En la película Super 8 un joven que atiende una gasolinera escucha música en su Walkman. Está de espaldas a la calle. Cuando entra el comisario debe tocarle para que reaccione, hay un diálogo, donde el chico le explica que es el Walkman, el comisario hace un molesto comentario de que así comienzan los problemas,   al aguantar jovenes con parlantes en sus oidos, después vendrán otros problemas. El viejo sale del negocio, el joven vuelve a colocarse sus audífonos, y sigue en lo suyo, sin prestar atención al exterior. Esta es una películas de monstruos, y claro, mientras  el chico está escuchando  su walkman, el pobre comisario es atacado por el misterioso monstruo de la película. Ocurren muchas cosas allá afuera, y sólo después que se corta la luz el joven es consciente de que algo ocurrió.

Super 8 está ambientada en 1979, estos dispositivos recién empezaban recién a producirse (*). El comisario tiene razón, pero no en el sentido que el le da. Con la llegada de los estereos personales empezó una época en que empezamos a aislarnos en el sonido. Y cuando nos encerramos en nuestra nube personal de sonido nos perdemos de muchas cosas a nuestro alrededor, cosas importantes.

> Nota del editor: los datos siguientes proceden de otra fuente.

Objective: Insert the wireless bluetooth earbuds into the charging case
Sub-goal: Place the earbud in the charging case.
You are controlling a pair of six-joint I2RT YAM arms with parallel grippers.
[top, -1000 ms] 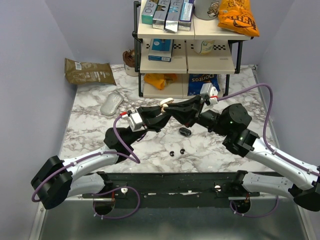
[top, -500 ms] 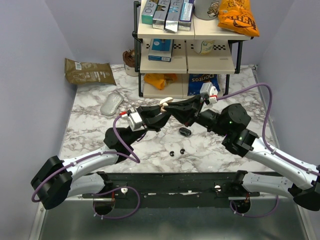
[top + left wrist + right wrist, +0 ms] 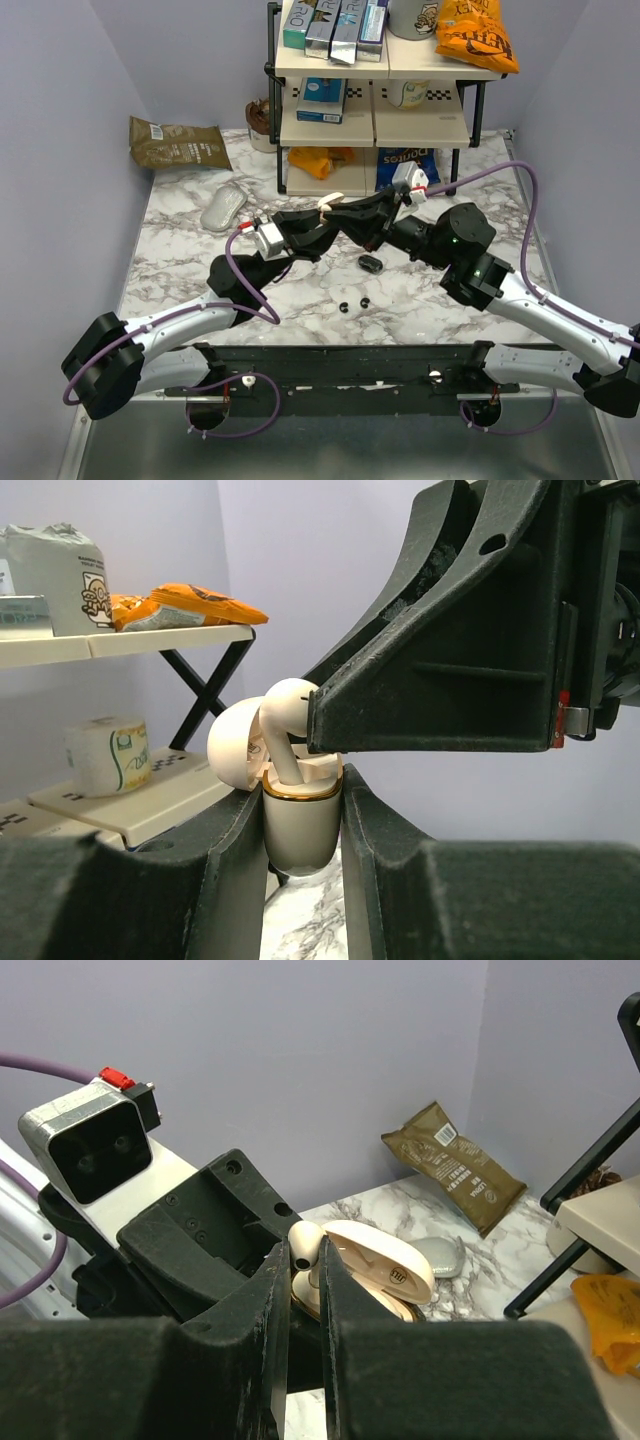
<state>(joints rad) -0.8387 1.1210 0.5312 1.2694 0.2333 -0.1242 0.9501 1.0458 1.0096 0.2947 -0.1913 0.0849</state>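
Aloft over the table's (image 3: pixel 180 262) middle, the left gripper (image 3: pixel 302 805) clamps the open charging case (image 3: pixel 300 842); the right gripper (image 3: pixel 300 1278) pinches a cream earbud (image 3: pixel 303 1243), its stem in the socket. Push straight down, gently.

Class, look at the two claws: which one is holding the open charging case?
The left claw: it clamps the cream charging case from both sides. The right claw instead pinches a cream earbud seated in it.

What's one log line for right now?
left gripper: shut on open charging case | right gripper: shut on cream earbud | earbud stem in case
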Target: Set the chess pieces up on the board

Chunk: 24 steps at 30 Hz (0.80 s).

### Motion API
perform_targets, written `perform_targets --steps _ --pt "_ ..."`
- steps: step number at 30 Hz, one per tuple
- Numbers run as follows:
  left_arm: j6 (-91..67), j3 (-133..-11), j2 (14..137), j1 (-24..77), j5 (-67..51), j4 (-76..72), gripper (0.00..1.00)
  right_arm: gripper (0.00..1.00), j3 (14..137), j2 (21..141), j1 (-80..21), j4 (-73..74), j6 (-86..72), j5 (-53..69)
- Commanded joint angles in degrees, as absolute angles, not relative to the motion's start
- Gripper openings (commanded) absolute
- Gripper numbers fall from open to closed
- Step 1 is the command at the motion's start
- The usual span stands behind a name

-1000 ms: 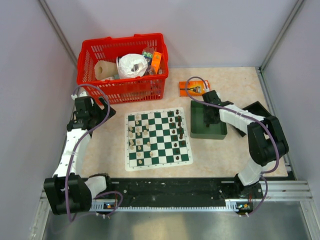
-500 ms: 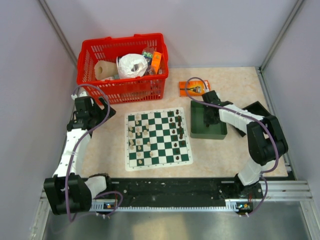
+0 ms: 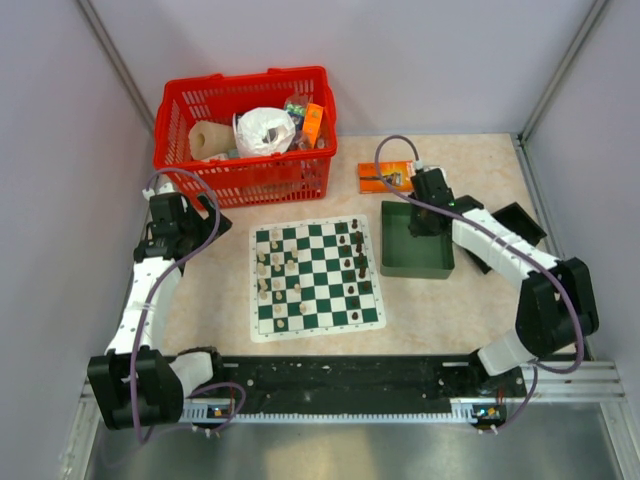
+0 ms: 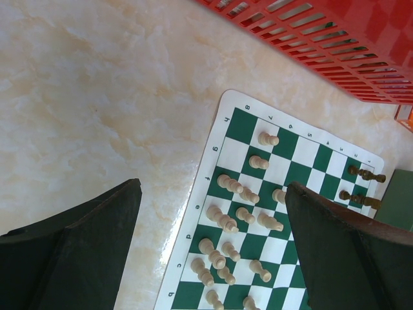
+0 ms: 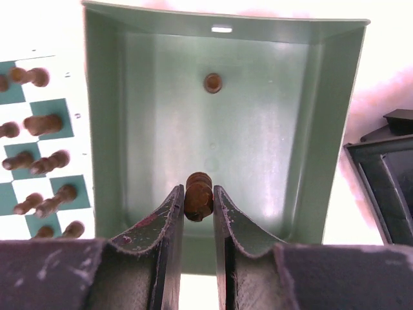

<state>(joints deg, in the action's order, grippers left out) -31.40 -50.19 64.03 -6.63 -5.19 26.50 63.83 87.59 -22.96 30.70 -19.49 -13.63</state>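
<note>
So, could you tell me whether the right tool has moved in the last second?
Yes: gripping a dark chess piece, the right tool has shifted toward the green tray's far right corner.

Bright, even light, soft shadows; rt wrist view overexposed w/ blown-out whites.

Bare counter [image 3: 205, 300] lies left of the board [image 3: 318, 333]; the red basket [image 3: 250, 185] shuts its far side. I've green tray [image 3: 415, 266] walls around the dark piece [image 5: 199, 197] in my right pincer [image 5: 199, 190], a loose piece [image 5: 212, 82] beyond.
</note>
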Motion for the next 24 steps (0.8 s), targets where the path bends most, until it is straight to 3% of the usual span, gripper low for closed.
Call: perform_targets --steps 1,15,24 --pt "-31.5 -50.4 63.1 -6.7 -5.6 23.6 0.98 0.15 65.6 81.2 -27.2 32.5 -20.7 -14.9" --pt "-31.2 -49.5 61.8 -6.7 -5.7 23.7 0.98 0.15 59.0 74.1 -47.9 34.6 -31.8 -17.7" --pt "-31.2 -49.4 61.3 -6.7 -5.7 23.8 0.98 0.15 55.1 75.3 -55.0 34.3 -34.3 -17.8"
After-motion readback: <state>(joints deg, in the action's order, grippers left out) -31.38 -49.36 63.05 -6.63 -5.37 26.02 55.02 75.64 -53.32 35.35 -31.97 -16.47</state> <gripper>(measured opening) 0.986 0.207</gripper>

Nuestros oídos nos proporcionan importante información, y hay que cuidarlos. El silencio es maravilloso, y necesario, hay que buscarlo. Hoy en día la gente parece que necesita tener una banda sonora personal todo el tiempo y por esto está perdiendo la habilidad de escuchar.

La mejor demostración de que hemos perdido esta capacidad de escuchar está en la raíz de muchos de nuestros conflictos actuales. Hoy pareciera que los conflictos escalan demasiado en su envergadura, y muchas veces nos preguntamos porque se acrecientan, en vez de reducirse. Porque estamos en posiciones rígidas, y nos negamos a escuchar a los otros, simplemente hemos perdido la capacidad de escuchar, queremos imponer nuestro discurso, y no escuchar al otro. Somos impertinentes, no guardamos silencio cuando el otro habla, no lo miramos, estamos preocupados de nuestras cosas, no nos desconectamos de nuestros computadores o celulares.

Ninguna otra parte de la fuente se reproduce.